Content starts

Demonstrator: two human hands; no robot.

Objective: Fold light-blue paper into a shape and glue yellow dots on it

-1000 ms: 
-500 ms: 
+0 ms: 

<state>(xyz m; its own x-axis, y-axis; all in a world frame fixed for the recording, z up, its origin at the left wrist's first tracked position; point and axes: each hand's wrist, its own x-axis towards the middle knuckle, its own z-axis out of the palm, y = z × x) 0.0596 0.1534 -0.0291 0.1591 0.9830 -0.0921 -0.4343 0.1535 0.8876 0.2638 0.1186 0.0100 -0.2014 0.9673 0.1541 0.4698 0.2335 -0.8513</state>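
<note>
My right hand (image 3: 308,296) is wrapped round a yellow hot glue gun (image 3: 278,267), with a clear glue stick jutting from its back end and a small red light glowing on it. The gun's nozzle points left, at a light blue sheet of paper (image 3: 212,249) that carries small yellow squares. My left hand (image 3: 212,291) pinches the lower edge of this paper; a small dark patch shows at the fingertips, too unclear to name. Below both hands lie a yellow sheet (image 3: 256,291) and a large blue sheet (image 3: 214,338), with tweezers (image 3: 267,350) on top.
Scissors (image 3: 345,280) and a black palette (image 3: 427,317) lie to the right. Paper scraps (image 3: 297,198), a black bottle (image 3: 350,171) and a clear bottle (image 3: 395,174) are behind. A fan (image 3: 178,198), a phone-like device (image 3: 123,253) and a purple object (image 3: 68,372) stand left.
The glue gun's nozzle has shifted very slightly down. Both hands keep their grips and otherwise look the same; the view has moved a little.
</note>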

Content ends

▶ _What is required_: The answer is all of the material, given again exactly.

▶ _Answer for this exercise_:
Demonstrator: two human hands; no robot.

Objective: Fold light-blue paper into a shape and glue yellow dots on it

-1000 ms: 
-500 ms: 
+0 ms: 

<state>(xyz m; its own x-axis, y-axis; all in a world frame fixed for the recording, z up, its origin at the left wrist's first tracked position; point and axes: each hand's wrist, its own x-axis towards the middle knuckle, its own z-axis out of the palm, y = z × x) 0.0596 0.1534 -0.0291 0.1591 0.9830 -0.0921 -0.4343 0.1535 0.8876 0.2638 0.1186 0.0100 -0.2014 0.9673 0.1541 0.4698 0.2335 -0.8513</state>
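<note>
My right hand (image 3: 308,296) is wrapped round a yellow hot glue gun (image 3: 278,267), with a clear glue stick jutting from its back end and a small red light glowing on it. The gun's nozzle points left, at a light blue sheet of paper (image 3: 212,249) that carries small yellow squares. My left hand (image 3: 212,291) pinches the lower edge of this paper; a small dark patch shows at the fingertips, too unclear to name. Below both hands lie a yellow sheet (image 3: 256,291) and a large blue sheet (image 3: 214,338), with tweezers (image 3: 267,350) on top.
Scissors (image 3: 345,280) and a black palette (image 3: 427,317) lie to the right. Paper scraps (image 3: 297,198), a black bottle (image 3: 350,171) and a clear bottle (image 3: 395,174) are behind. A fan (image 3: 178,198), a phone-like device (image 3: 123,253) and a purple object (image 3: 68,372) stand left.
The glue gun's nozzle has shifted very slightly down. Both hands keep their grips and otherwise look the same; the view has moved a little.
</note>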

Nothing more remains to be added to the answer.